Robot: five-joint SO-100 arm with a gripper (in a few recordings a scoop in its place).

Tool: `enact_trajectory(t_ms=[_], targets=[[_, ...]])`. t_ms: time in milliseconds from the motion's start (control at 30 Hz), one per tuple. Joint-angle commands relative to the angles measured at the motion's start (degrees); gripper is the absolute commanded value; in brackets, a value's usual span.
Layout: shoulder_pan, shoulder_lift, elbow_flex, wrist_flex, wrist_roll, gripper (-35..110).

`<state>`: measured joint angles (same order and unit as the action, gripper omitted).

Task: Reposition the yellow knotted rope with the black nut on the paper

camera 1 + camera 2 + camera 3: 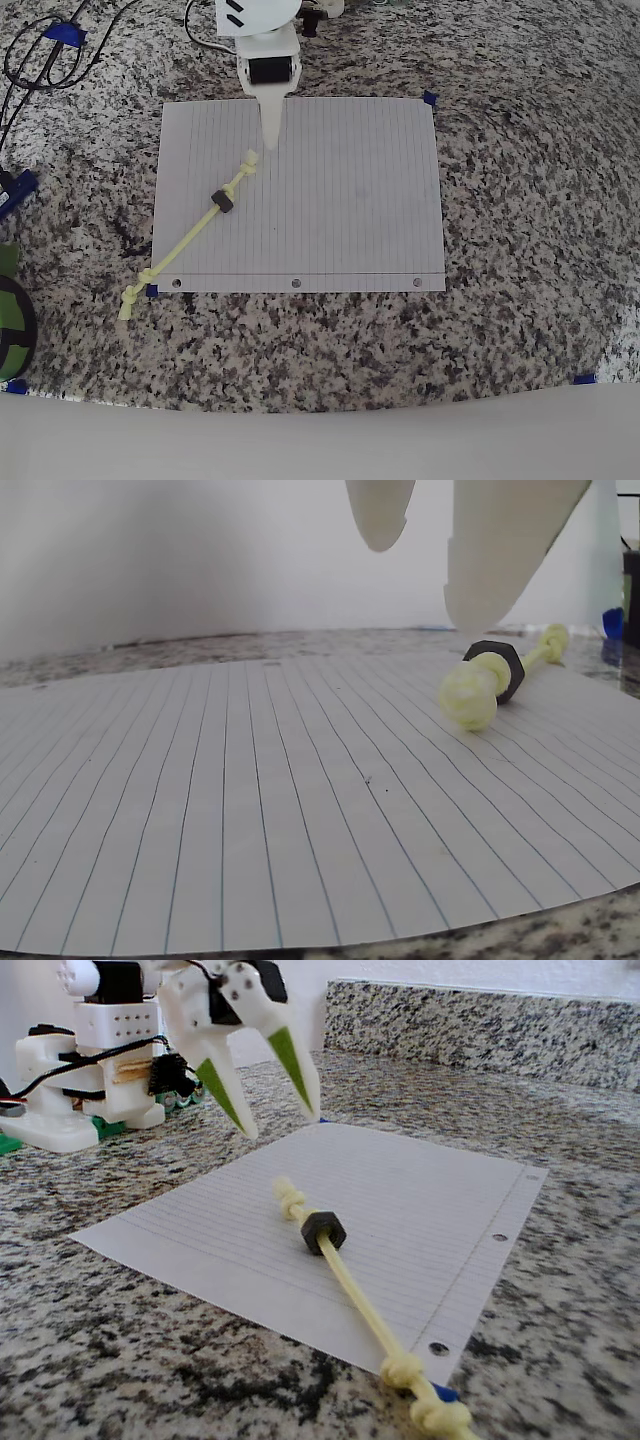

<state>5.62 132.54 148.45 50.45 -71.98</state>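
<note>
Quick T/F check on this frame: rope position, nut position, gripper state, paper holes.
1. The thin pale yellow knotted rope lies wholly on the white lined paper. False: one knotted end hangs past the paper's corner onto the granite counter.
2. The black hex nut is threaded on the rope, nearer the end closest to the gripper. True.
3. The white two-finger gripper is shut on the rope. False: it is open and holds nothing, above the paper.
4. The paper has three punched holes along one edge. True.
5. The nut sits off the paper. False: it rests on the paper.
</note>
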Motion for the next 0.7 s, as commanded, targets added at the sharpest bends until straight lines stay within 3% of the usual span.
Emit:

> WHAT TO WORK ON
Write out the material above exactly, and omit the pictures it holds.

> OUTPUT
Robot: five-joint SO-100 arm with a gripper (in a few recordings a scoop in its place).

Tool: `enact_trajectory(t_ms=[_], targets=[[_, ...]])`. t_ms: time in milliseconds from the motion's start (control at 30 Hz), one per tuple. Joint-angle commands relative to the angles measured at the motion's start (degrees); gripper is the absolute commanded value; in brackets, a value's usual span.
Layout: shoulder_pan, shoulder_lift, elbow_flex, wrist_flex, wrist_roll, gripper (-35..110).

`<state>`: measured joint angles (same order and unit as the action, gripper omitted).

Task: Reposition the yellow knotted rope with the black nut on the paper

camera 1 + camera 2 + camera 3: 

<state>5.62 132.54 148.45 50.45 -71.98</state>
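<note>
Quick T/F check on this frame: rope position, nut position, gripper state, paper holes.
1. The thin pale yellow knotted rope lies wholly on the white lined paper. False: one knotted end hangs past the paper's corner onto the granite counter.
2. The black hex nut is threaded on the rope, nearer the end closest to the gripper. True.
3. The white two-finger gripper is shut on the rope. False: it is open and holds nothing, above the paper.
4. The paper has three punched holes along one edge. True.
5. The nut sits off the paper. False: it rests on the paper.
</note>
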Motion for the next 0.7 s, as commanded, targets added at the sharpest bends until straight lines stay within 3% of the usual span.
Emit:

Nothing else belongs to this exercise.